Askol’d e Dir rimasero in questa città, e molti Varjaghi radunarono,
e presero a governare la terra dei Poliani, intanto Rjurik regnava a
Novgorod.
Anno 6374. Mossero Askol’d e Dir contro i Greci, e giunsero nel quattordicesimo
anno [di regno] dell’imperatore Michele [7].

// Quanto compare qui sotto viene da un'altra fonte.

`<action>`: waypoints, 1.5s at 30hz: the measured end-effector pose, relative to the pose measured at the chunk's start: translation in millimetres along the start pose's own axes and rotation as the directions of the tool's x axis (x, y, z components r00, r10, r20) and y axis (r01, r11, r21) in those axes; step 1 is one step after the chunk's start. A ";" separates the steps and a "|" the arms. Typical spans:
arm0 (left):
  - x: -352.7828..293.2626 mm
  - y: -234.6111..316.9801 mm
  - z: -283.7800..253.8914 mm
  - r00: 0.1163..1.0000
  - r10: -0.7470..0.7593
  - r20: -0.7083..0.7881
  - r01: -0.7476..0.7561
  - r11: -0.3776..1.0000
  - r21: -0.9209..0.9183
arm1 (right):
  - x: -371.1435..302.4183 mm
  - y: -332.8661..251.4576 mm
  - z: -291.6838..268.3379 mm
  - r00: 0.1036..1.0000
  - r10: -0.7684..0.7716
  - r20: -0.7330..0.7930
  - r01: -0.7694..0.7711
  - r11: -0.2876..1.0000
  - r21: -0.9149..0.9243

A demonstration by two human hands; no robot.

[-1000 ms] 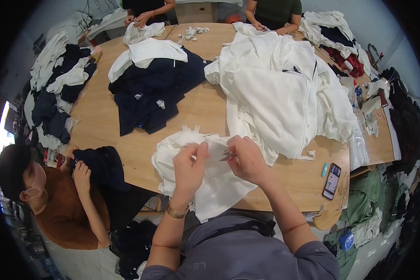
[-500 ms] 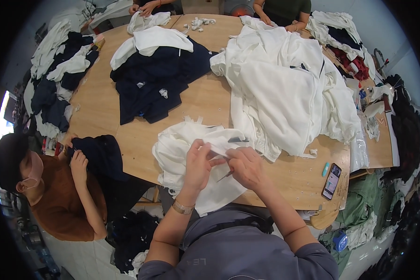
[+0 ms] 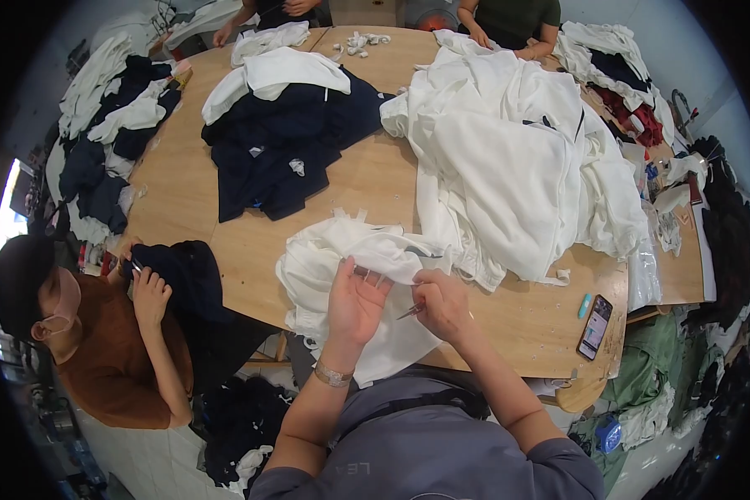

Partito l’ imperatore contro gli Agari [8],
e giunto che fu al fiume Nero, il capo della città gli fece pervenire
la notizia che i Russi contro Costantinopoli movevano, e ritornò
l’imperatore. Costoro dopo essere entrati in Corno d’Oro [9],
grande strage dei cristiani fecero, e con duecento navi Costantinopoli
assediarono. L’imperatore a stento nella città entrò,
e con il patriarca, con Fozio, nella esistente chiesa della Santa Madre
di Dio a Blacherna [10]
tutta la notte preghiera innalzò,tra canti portarono fuori il
manto divino della Santa Madre e nel mare l’orlo [di esso] bagnarono.
Vi era calma, e il mare era quieto; improvvisamente, una tempesta si
alzò con vento, e onde grandi, sollevandosi alternativamente,
le navi dei Russi pagani spinsero lontano e contro la riva le scagliarono
e le fracassarono a tal punto che pochi di loro, a tale calamità
fuggirono e alle loro case tornarono.
Anno 6387. Morì Rjurik, dopo aver ceduto il principato suo
ad Oleg, della sua stessa stirpe, e dopo aver affidato a lui il figliuol
suo lgor’, ancora fanciullo.
Racconto dei tempi passati, pp. 11-12.
[1] L’anno in questione è
l’859. La cronologia seguita è quella bizantina, che parte dalla
creazione del mondo calcolata all’anno 5508 a.C. Gli anni citati successivamente
sono: 862, 865, 879.
[2] Cfr. sopra, introduzione a
questo capitolo.
[3] I Chazari, confederazione
di tribù turche e iraniane, a partire dalla metà del VI
secolo costituirono un impero che si estese dalle montagne del Caucaso
verso i bacini dei fiumi Volga, Dnjepr e Dnjestr. L’impero, a religione
giudaica, mantenne buoni rapporti con i bizantini ma declinò
per causa dell’espansione islamica e del crescente potere del regno
di Kiev. Gli altri nomi qui citati si riferiscono a tribù slave.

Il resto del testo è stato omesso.